WORK REQUIRED: Scan the data below for lines holding the word "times", and copy each line found.

○ ○ ○

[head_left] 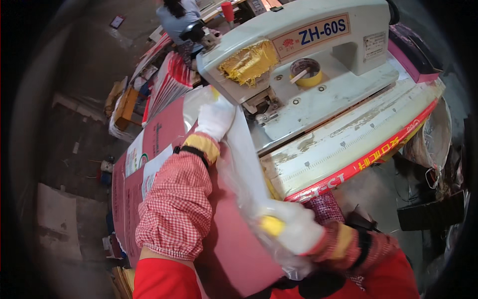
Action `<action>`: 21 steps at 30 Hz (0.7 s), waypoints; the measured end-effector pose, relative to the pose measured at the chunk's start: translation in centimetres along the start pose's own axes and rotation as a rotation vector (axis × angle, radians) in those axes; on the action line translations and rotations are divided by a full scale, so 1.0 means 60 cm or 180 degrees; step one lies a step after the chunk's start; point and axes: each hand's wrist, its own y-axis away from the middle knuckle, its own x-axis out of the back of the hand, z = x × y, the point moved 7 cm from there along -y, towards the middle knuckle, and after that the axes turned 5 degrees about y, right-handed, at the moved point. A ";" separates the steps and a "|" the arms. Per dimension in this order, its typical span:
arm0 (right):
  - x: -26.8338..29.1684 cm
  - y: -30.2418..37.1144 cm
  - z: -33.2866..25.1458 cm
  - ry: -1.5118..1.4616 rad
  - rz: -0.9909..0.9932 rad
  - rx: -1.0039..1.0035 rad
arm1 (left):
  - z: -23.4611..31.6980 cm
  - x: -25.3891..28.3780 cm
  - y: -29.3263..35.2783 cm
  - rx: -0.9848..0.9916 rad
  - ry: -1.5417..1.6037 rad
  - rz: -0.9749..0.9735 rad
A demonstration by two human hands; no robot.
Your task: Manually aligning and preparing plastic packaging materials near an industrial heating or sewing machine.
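A pink-red sack (pixel 237 234) lies in front of me, with a clear plastic film (pixel 238 182) and a white strip along its right edge. My left hand (pixel 216 117), in a white glove, is closed on the far end of that edge, close beside the needle area of a grey-green sewing machine (pixel 229 55); its fingertips are partly hidden. At the near end of the strip, my right hand (pixel 294 228) grips the edge, blurred by motion, with yellow wrapping on a finger of its white glove. Red checked sleeve covers sit on both forearms.
The machine's pale bed (pixel 318 149), edged with red tape, extends to the right. On the machine rests a yellow tape roll (pixel 307 74). Folded red-and-white sacks (pixel 172 79) are stacked at the far left, near another person (pixel 181 22). A pink-and-black box (pixel 416 55) stands at the right.
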 end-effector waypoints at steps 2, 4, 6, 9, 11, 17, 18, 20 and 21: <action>0.056 0.062 0.086 0.0261 0.0518 -0.0858 | 0.008 -0.020 0.018 -0.0175 -0.0163 -0.0480; 0.090 0.081 0.119 0.0171 0.0601 -0.1446 | 0.013 -0.044 0.029 -0.0237 0.0110 -0.0589; 0.093 0.109 0.163 -0.0693 0.0801 -0.2059 | 0.026 -0.059 0.018 -0.0336 0.0461 -0.0599; 0.087 0.108 0.163 -0.1275 0.0983 -0.1968 | 0.013 -0.034 0.024 -0.0756 0.1329 0.0738; 0.083 0.101 0.136 -0.1379 0.1100 -0.2030 | 0.001 -0.059 0.022 -0.0463 0.2478 0.0687; 0.106 0.095 0.081 0.0978 0.0954 -0.1518 | -0.008 -0.071 0.010 0.0268 0.3980 -0.0263; 0.103 0.088 0.062 0.0960 0.0835 -0.1687 | -0.004 -0.061 0.008 0.0220 0.3669 -0.0618; 0.098 0.082 0.057 0.0943 0.0713 -0.1858 | -0.009 -0.041 0.029 -0.0788 0.2448 -0.0492; 0.098 0.083 0.056 0.1132 0.0768 -0.1792 | -0.012 -0.036 0.050 -0.0565 0.2178 -0.0568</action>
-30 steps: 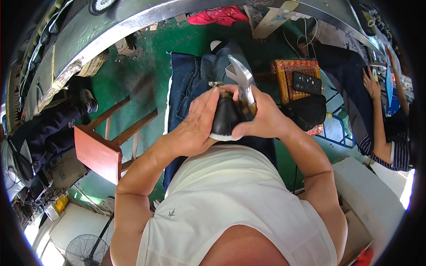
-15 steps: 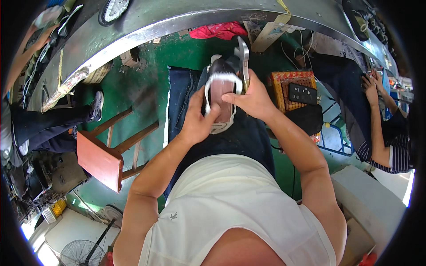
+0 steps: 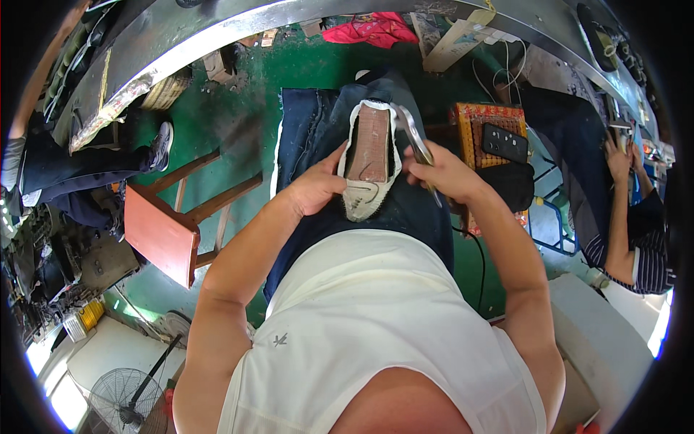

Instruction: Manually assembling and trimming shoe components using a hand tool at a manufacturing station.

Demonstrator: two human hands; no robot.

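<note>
A shoe upper lies sole side up over my lap, its pale end toward me. White edging runs around a brownish insole in its middle. My left hand grips the shoe's left side, thumb near the pale end. In my right hand are metal pincers, held by the handles with the shiny head up beside the shoe's right edge. Whether the jaws touch the edging I cannot tell.
Across the far side runs a metal workbench. A tipped wooden stool lies left. To the right, a phone rests on a woven-topped seat. Co-workers sit on both sides. A fan stands at lower left.
The shoe has turned in my hands, so the insole faces up more fully and the dark far end is hidden. My right hand has left the insole and swung the pincers to the right side.
</note>
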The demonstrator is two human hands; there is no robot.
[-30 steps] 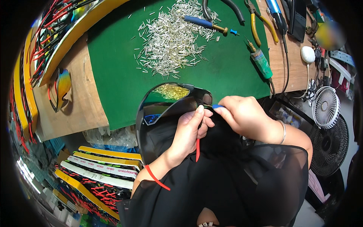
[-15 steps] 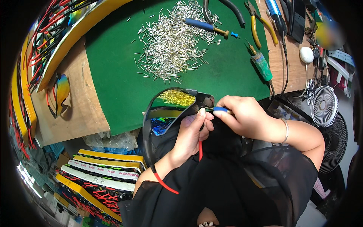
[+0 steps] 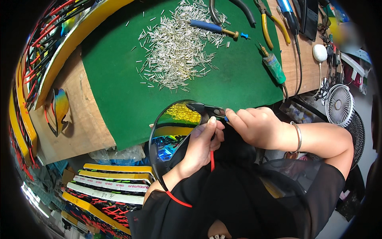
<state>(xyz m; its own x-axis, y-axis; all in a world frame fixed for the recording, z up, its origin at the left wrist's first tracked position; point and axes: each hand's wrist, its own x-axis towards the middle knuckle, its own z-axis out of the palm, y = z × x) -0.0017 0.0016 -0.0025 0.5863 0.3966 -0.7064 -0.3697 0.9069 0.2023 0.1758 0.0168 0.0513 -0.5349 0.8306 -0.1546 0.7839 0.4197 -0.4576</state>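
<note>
My left hand [image 3: 203,139] is closed on a pair of sunglasses [image 3: 169,137] with a mirrored yellow-blue lens, black frame and red temple tips. The glasses are tilted on their side above my lap, one temple looping down past my left wrist. My right hand [image 3: 258,126] is closed at the frame's hinge end, close to the left fingertips. It grips a slim tool with a blue handle [image 3: 226,118]. Only a bit of blue shows between the fingers, and its tip is hidden. Beyond the hands, a heap of small silver pins [image 3: 175,55] lies on the green mat [image 3: 119,107].
A blue-handled tool with a brass end [image 3: 213,27] rests on the pins. Yellow-handled pliers [image 3: 266,28] and a green-handled tool [image 3: 274,67] lie at the right. Trays of glasses [image 3: 99,211] stand at the lower left, another pair [image 3: 59,109] left, a white fan [image 3: 339,104] right.
My right hand has turned slightly, and less of the blue handle shows between its fingers. The left hand keeps its hold on the sunglasses. The whole view has shifted a little.
</note>
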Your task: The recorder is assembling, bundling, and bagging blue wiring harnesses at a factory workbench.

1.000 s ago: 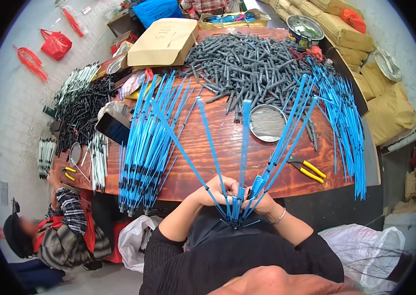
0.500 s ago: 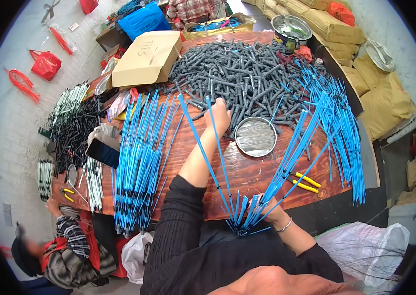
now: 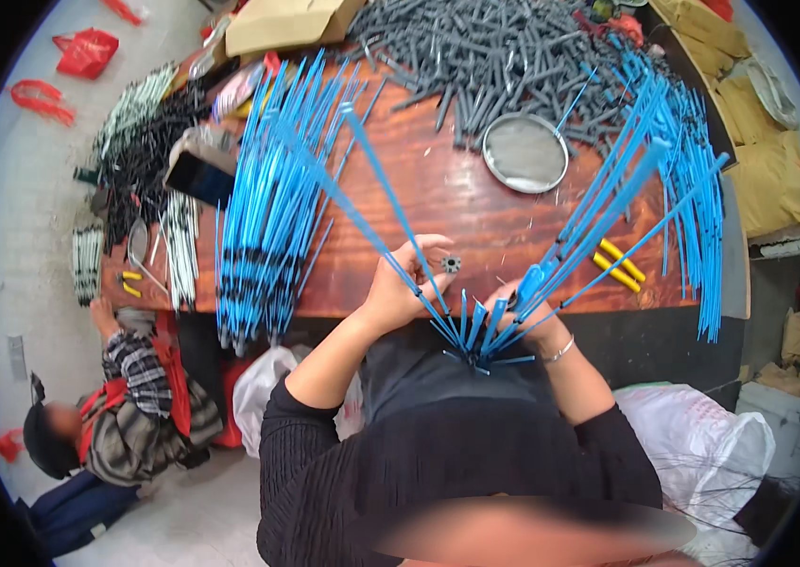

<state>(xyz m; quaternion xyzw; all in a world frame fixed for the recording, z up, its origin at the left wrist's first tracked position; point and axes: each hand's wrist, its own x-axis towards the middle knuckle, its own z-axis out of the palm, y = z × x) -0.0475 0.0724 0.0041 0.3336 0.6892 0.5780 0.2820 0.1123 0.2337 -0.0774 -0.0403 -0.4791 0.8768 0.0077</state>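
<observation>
My left hand point(image 3: 402, 291) is closed around a dark grey plastic umbrella runner point(image 3: 452, 266), its notched round end facing up, over the table's near edge. To its right, my right hand point(image 3: 534, 317) grips a fan of blue umbrella ribs point(image 3: 581, 219) near their gathered lower end, its fingers partly hidden by them. The ribs have small black joints and spread up to both sides, two of them crossing in front of my left hand. A round metal dish point(image 3: 525, 156) of fine wire pieces stands beyond my hands.
Grey runners point(image 3: 475, 57) are heaped at the back. Bundled blue ribs point(image 3: 272, 208) lie left, and more ribs point(image 3: 702, 217) right. Yellow-handled pliers point(image 3: 619, 266) rest by my right hand. A phone point(image 3: 199, 180) and cardboard box point(image 3: 286, 24) are on the left. Another person point(image 3: 140, 444) sits at far left.
My left hand has come back from the grey heap toward me and now holds a runner beside the ribs. My right hand keeps its grip. The view has tilted downward.
</observation>
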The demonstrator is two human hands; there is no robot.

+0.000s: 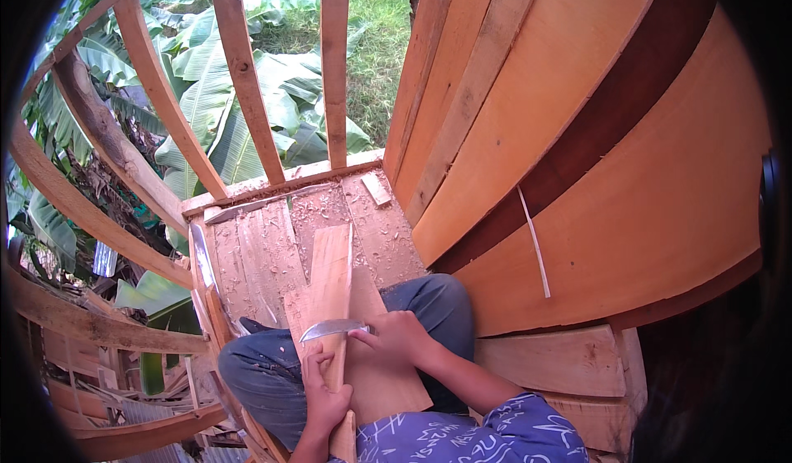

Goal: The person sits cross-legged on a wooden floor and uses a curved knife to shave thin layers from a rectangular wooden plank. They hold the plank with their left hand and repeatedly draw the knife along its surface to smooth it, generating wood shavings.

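Note:
A narrow plank (332, 273) stretches away from my body, resting over a wider board (384, 385) that lies across my lap. My left hand (324, 389) is closed around the near part of the narrow plank. In my right hand (400, 337) is a knife (330, 328) with a curved, shiny blade pointing left. The blade crosses the narrow plank just beyond my left fingers; whether it touches the wood I cannot tell. Most of the knife's handle is hidden inside my right fist.
I sit on a wooden floor (256, 257) strewn with shavings and a small offcut (375, 189). Upright slats (239, 67) form an open railing ahead and left, with banana leaves (206, 92) outside. Tall wooden panels (643, 199) rise close on my right.

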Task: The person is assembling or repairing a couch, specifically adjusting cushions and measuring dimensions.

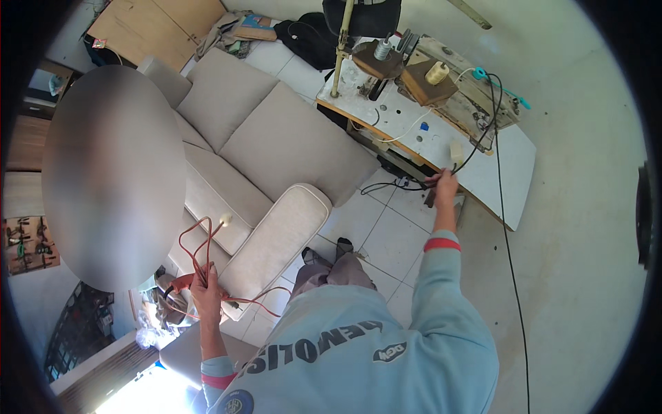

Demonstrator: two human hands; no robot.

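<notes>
My left hand is closed around a looped orange cord. A pale plug sticks up at the cord's far end, and more of the cord trails to the right below the hand. Right beside these fingers shows a red tool with a black part; its kind is unclear and the hand partly hides it. Out to the right, my right hand grips a bundled black cable at the edge of the white table. From there the cable runs up over the table.
A beige sofa with cushions stands ahead and to the left. Thread cones, one cream, sit on the white table's machine. A black cable hangs along the right wall. Another person, blurred, is at the left. Tiles cover the floor.
</notes>
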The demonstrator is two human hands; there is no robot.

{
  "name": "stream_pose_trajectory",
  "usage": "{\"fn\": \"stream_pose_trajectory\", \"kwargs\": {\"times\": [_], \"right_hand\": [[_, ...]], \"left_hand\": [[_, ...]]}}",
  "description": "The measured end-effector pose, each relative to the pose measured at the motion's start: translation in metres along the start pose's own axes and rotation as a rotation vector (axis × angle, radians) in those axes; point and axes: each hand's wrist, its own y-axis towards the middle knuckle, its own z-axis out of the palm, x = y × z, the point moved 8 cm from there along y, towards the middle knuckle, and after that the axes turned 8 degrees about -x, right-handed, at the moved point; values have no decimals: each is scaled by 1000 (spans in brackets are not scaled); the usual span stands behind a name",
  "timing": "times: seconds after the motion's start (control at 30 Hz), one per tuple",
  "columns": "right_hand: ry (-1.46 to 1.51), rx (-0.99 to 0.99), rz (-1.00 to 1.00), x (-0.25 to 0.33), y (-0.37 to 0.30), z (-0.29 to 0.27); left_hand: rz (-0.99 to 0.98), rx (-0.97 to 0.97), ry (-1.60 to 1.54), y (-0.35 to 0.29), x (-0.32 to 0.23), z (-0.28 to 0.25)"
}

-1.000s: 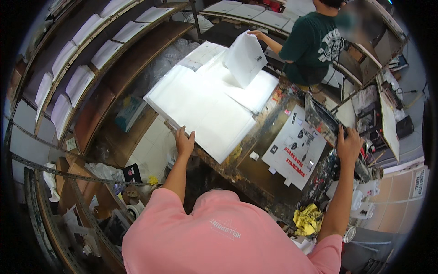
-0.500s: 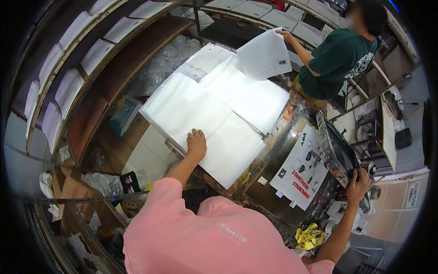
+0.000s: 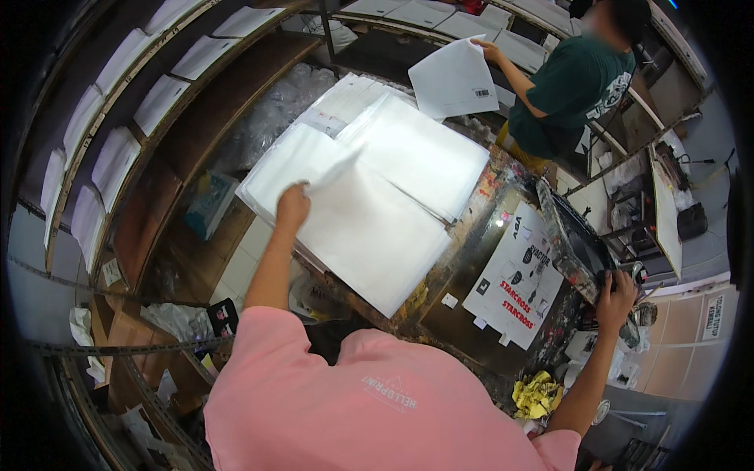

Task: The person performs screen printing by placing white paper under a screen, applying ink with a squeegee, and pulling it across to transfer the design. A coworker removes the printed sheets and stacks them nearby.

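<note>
Nearest, the right hand [image 3: 615,298] is curled over the edge of a dark frame [image 3: 567,255], tilted beside a printed sheet [image 3: 514,279] lying flat on the stained bench [image 3: 491,184]. Leftward, the left hand's grip [image 3: 293,206] appears pinched on a blank top sheet [image 3: 377,243]; lifting seems part done, the sheet not yet clear of its pile [image 3: 290,153]. Beyond a second pile [image 3: 428,153], a co-worker [image 3: 573,86] holds a marked sheet [image 3: 452,82].
</note>
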Motion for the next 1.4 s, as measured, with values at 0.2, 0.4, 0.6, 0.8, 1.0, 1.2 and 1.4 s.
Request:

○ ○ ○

WRITTEN RESPONSE:
  "usage": "{\"fn\": \"stream_pose_trajectory\", \"kwargs\": {\"times\": [_], \"right_hand\": [[_, ...]], \"left_hand\": [[_, ...]]}}",
  "timing": "times: seconds after the motion's start (control at 30 Hz), one per tuple",

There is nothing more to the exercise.